What should come back is the data below, word for word, minus any picture.

───

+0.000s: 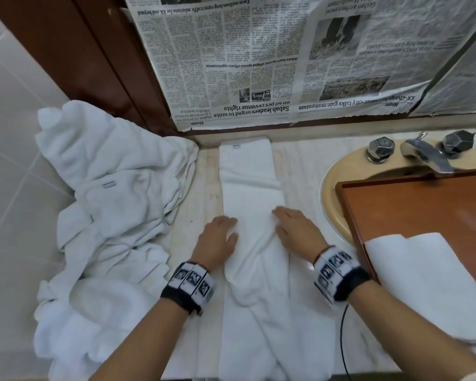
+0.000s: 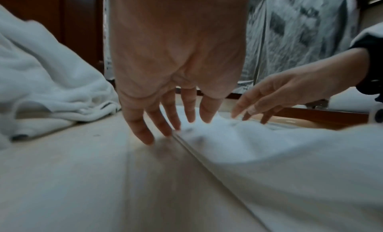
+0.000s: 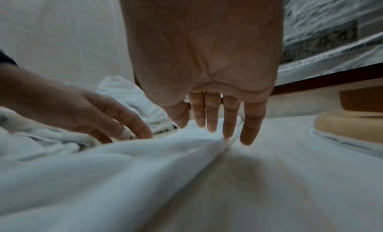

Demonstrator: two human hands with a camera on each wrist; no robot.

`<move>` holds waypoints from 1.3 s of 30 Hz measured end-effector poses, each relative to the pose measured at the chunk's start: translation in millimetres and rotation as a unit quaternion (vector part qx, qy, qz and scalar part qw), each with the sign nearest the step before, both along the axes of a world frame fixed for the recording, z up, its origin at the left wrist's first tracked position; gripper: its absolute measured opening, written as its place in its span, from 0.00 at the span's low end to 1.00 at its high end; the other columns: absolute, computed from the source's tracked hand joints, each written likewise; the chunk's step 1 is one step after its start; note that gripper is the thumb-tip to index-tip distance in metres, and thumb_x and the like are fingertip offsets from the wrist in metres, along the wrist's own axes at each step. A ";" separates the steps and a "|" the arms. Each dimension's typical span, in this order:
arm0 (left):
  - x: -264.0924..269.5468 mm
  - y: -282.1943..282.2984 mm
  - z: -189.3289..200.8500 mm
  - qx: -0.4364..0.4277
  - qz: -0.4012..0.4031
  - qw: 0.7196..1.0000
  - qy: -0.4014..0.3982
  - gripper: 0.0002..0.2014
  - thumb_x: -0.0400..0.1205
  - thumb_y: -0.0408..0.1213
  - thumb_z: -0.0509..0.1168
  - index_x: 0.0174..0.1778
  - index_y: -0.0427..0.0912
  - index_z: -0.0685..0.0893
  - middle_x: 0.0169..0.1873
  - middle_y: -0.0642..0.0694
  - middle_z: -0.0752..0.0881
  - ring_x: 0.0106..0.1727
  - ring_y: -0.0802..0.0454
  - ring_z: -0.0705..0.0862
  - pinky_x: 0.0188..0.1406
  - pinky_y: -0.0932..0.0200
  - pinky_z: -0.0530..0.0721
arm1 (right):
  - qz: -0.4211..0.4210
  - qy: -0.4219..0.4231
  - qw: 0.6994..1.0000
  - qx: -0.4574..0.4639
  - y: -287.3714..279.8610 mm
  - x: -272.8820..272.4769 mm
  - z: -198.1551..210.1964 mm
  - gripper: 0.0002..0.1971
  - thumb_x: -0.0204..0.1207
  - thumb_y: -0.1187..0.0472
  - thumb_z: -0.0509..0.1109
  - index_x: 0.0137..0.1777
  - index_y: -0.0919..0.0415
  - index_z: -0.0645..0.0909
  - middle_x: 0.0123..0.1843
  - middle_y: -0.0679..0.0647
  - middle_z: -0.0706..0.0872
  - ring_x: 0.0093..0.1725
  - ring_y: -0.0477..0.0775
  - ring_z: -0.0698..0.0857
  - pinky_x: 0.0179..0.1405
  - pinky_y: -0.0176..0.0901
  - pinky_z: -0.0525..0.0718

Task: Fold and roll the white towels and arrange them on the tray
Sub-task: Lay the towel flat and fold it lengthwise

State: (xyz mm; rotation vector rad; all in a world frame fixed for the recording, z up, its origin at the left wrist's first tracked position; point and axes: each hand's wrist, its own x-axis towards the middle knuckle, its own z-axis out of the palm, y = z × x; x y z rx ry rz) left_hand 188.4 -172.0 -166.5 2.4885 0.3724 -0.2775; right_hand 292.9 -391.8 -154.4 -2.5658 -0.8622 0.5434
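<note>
Our left hand [image 1: 219, 237] and right hand [image 1: 297, 232] lie spread flat on the folded towel [image 1: 252, 188]; its rumpled near end risks a lopsided roll.

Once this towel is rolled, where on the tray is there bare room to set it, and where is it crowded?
The tray is bare across its far part, toward the tap. Its near part is covered by a folded towel. The counter left of the strip towel is crowded by the towel pile.
</note>
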 end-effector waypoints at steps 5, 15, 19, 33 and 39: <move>-67.5 -1.7 4.4 -0.073 -0.076 0.994 -0.040 0.18 0.78 0.26 0.65 0.60 0.42 0.90 0.59 0.46 0.86 0.58 0.51 0.85 0.64 0.68 0.77 | -0.029 0.093 0.992 0.083 -32.2 -103.0 14.6 0.20 0.80 0.43 0.69 0.65 0.55 0.81 0.60 0.48 0.83 0.59 0.50 0.81 0.56 0.33 0.71; -103.7 -12.8 -11.1 -0.059 -0.095 0.990 -0.082 0.07 0.79 0.36 0.73 0.51 0.46 0.91 0.58 0.51 0.85 0.58 0.50 0.83 0.61 0.52 0.81 | -0.136 0.061 0.989 0.011 -42.2 -174.1 24.2 0.10 0.82 0.47 0.67 0.45 0.52 0.76 0.44 0.47 0.82 0.45 0.51 0.80 0.44 0.50 0.81; -104.5 -17.9 -4.0 -0.060 -0.089 0.990 -0.087 0.07 0.81 0.39 0.71 0.53 0.46 0.91 0.58 0.51 0.85 0.59 0.50 0.83 0.59 0.52 0.80 | -0.167 0.002 0.986 0.025 -45.1 -197.0 44.2 0.11 0.83 0.47 0.66 0.43 0.51 0.73 0.35 0.47 0.81 0.39 0.52 0.80 0.32 0.46 0.75; -110.1 -21.6 -6.9 -0.031 -0.078 0.992 -0.094 0.10 0.78 0.28 0.68 0.48 0.44 0.92 0.57 0.49 0.87 0.58 0.48 0.86 0.58 0.56 0.81 | -0.086 0.112 0.986 -0.088 10.7 -296.0 27.2 0.11 0.84 0.57 0.62 0.63 0.59 0.70 0.54 0.59 0.82 0.46 0.57 0.80 0.43 0.47 0.76; -117.3 -26.4 -8.7 -0.031 -0.046 0.993 -0.104 0.11 0.80 0.26 0.66 0.52 0.40 0.92 0.63 0.44 0.85 0.61 0.44 0.85 0.63 0.53 0.80 | -0.098 0.110 0.988 -0.036 9.3 -298.7 10.2 0.08 0.82 0.57 0.62 0.55 0.59 0.72 0.46 0.59 0.83 0.44 0.61 0.82 0.44 0.54 0.82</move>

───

- **Response area**:
+0.000s: 
+0.000s: 
+0.000s: 

Demonstrator: two human hands with a camera on each wrist; no robot.

`<move>` holds waypoints from 1.3 s of 30 Hz measured end-effector poses, each relative to the pose measured at the chunk's start: translation in millimetres and rotation as a unit quaternion (vector part qx, qy, qz and scalar part qw), each with the sign nearest the step before, both along the axes of a world frame fixed for the recording, z up, its origin at the left wrist's first tracked position; gripper: its absolute measured opening, written as its place in its span, from 0.00 at the span's low end to 1.00 at its high end; the other columns: absolute, computed from the source's tracked hand joints, each written likewise; the chunk's step 1 is one step after its start; note that gripper is the thumb-tip to index-tip distance in metres, and thumb_x and the like are fingertip offsets from the wrist in metres, along the wrist's own axes at each step. A ";" separates the steps and a "|" the arms. Each dimension's typical span, in this order:
arm0 (left):
  - x: -264.0924..269.5468 mm
  - y: -282.1943..282.2984 mm
  - z: -189.3289..200.8500 mm
  - qx: -0.4364..0.4277
  - qz: -0.4012..0.4031
  - qw: 0.7196..1.0000
  - qy: -0.4014..0.3982
  - gripper: 0.0002..0.2014
  - thumb_x: -0.0400..0.1205
  - thumb_y: -0.0408..0.1213
  - thumb_z: -0.0509..0.1168
  - index_x: 0.0174..0.1778
  - index_y: -0.0427..0.0912
  - index_z: -0.0685..0.0893
  - middle_x: 0.0169..0.1873
  - middle_y: -0.0642..0.0694
  - middle_z: -0.0752..0.0881
  - ring_x: 0.0106..0.1727
  - ring_y: -0.0802..0.0454
  - ring_z: -0.0705..0.0862
  - pinky_x: 0.0188..0.1406
  - pinky_y: -0.0932..0.0200
  - pinky_z: -0.0530..0.0721
arm1 (right):
  - qz: -0.4211..0.4210
  - qy: -0.4219..0.4231
  - qw: 0.6994..1.0000
  - qx: -0.4574..0.4639
  - y: -287.3714..279.8610 mm
  - x: -272.8820..272.4769 mm
  - z: -198.1551..210.1964 mm
  - gripper: 0.0002..0.1971
  - thumb_x: -0.0204..0.1207
  - thumb_y: -0.1187..0.0472
  - thumb_z: -0.0509..0.1109
  - index_x: 0.0137..0.1777
  - index_y: -0.0919..0.0415
  - index_z: -0.0645..0.0909
  - middle_x: 0.0123..0.1843
  - middle_y: -0.0679..0.0647
  - middle_z: -0.0706..0.0872
  - ring_x: 0.0093..0.1725
  - ring_y: -0.0477..0.0775
  - ring_z: -0.0698..0.0857
  - pinky_x: 0.0179..0.1405
  - pinky_y: -0.0176..0.0901
  - pinky_z: -0.0525..0.0718

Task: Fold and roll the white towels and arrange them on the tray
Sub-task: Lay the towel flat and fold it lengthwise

State: (xyz mm; rotation vector rad; all in a world frame fixed for the recording, z up, its origin at the left wrist's first tracked position; point and axes: each hand's wrist, its own x-axis towards the middle knuckle, its own z-axis out of the palm, y = z × x; x y z rx ry rz) left_hand 188.4 -172.0 -166.5 2.4885 0.3724 -0.2775; right_hand 292.9 -391.8 -154.4 -2.5658 -0.8622 0.5434
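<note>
Our left hand [image 1: 219, 237] and right hand [image 1: 297, 232] lie spread flat on the folded towel [image 1: 252, 188]; its rumpled near end risks a lopsided roll.

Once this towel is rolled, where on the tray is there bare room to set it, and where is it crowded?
The tray is bare across its far part, toward the tap. Its near part is covered by a folded towel. The counter left of the strip towel is crowded by the towel pile.
</note>
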 end-effector waypoints at steps 5, 15, 19, 33 and 39: <move>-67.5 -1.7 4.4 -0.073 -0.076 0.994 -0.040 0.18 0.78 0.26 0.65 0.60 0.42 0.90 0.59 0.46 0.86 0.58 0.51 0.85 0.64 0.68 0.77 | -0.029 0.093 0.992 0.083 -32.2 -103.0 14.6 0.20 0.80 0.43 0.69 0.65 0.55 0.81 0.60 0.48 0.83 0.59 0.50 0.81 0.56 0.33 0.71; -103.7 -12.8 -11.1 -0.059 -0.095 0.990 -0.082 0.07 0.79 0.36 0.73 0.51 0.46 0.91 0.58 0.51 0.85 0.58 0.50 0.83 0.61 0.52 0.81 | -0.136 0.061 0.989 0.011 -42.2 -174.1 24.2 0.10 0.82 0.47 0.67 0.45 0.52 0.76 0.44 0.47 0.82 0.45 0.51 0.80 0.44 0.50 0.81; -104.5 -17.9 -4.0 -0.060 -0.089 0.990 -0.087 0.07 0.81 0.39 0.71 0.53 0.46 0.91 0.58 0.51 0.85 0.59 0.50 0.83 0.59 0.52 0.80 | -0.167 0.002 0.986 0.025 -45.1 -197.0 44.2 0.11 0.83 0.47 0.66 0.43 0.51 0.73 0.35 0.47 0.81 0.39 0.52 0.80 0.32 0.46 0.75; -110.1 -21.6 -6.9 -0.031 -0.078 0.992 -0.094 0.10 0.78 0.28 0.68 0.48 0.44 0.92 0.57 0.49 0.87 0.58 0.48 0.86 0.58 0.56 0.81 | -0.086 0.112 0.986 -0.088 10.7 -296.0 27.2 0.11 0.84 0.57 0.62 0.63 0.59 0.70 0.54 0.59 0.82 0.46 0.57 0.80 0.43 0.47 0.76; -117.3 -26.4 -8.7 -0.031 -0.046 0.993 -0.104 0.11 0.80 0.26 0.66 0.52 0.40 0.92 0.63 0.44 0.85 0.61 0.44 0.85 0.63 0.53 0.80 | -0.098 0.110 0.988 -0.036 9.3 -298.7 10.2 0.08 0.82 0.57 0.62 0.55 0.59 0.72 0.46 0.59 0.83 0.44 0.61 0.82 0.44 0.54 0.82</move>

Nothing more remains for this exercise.